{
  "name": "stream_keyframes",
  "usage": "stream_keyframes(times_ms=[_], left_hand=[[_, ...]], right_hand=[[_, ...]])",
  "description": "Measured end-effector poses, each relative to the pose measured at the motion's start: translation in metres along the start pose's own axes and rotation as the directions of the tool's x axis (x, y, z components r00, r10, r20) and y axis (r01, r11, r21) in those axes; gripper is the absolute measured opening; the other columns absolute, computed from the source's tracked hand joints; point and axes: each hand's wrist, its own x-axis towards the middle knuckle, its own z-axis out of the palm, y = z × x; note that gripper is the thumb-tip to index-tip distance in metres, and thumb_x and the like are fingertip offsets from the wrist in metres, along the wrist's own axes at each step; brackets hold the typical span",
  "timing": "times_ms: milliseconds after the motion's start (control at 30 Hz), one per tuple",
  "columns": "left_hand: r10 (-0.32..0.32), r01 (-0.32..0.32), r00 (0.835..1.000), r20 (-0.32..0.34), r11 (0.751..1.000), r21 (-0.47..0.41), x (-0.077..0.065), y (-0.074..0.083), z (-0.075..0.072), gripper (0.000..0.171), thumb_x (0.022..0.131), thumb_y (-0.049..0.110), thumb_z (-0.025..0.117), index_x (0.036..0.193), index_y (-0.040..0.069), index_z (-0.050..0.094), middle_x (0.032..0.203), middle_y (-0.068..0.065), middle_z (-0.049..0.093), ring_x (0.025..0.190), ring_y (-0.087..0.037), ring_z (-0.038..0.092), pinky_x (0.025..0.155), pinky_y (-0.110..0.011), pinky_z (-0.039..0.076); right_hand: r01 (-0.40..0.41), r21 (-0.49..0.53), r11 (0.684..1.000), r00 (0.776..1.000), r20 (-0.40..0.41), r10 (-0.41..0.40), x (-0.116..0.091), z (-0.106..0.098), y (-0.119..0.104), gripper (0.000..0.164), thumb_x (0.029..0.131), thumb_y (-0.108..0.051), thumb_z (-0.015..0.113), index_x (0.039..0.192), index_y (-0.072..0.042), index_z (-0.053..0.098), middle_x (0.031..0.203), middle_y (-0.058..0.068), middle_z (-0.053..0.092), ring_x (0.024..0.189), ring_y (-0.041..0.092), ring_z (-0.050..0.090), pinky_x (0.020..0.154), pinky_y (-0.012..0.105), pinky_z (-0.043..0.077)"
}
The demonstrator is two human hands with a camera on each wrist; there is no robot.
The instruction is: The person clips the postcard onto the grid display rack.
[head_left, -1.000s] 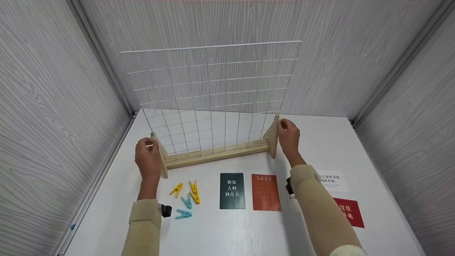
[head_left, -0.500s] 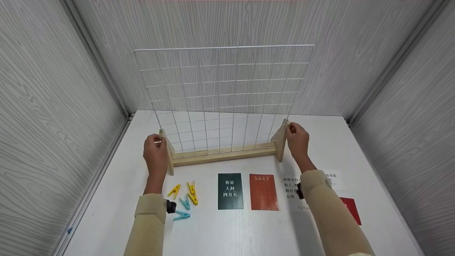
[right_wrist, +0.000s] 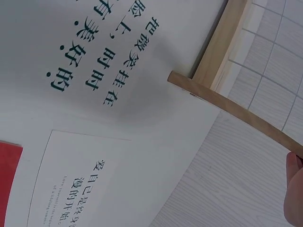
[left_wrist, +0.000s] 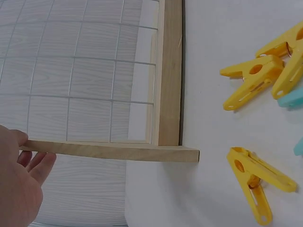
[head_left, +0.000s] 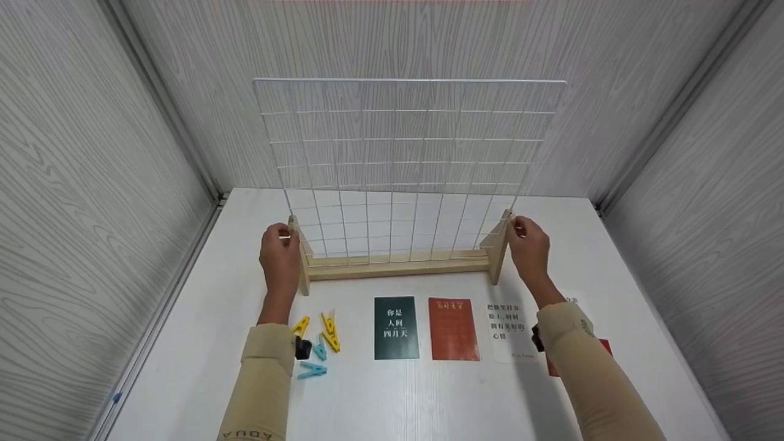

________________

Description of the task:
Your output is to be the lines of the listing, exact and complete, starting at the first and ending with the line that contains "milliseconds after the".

Exercise result:
{
  "name": "stream_keyframes",
  "usage": "stream_keyframes(times_ms=[_], left_hand=[[_, ...]], right_hand=[[_, ...]])",
  "description": "Measured end-effector poses, each relative to the pose measured at the motion's start: translation in metres along the start pose's own axes and rotation as the directions of the tool's x axis (x, y, z components r00, r10, r20) and y axis (r01, r11, r21) in those axes; gripper is the absolute measured opening; the other columns absolute, computed from the source's tracked hand joints; point and axes: each hand's wrist, its own x-axis towards the middle knuckle, its own z-axis out of the palm, y = z × x; note that gripper is the thumb-tip to index-tip distance in metres, and thumb_x and the like are fingertip offsets from the wrist in metres, along the wrist's own axes at each step; brackets hold the typical span",
  "timing": "times_ms: milliseconds after the motion's start (control at 30 Hz), one per tuple",

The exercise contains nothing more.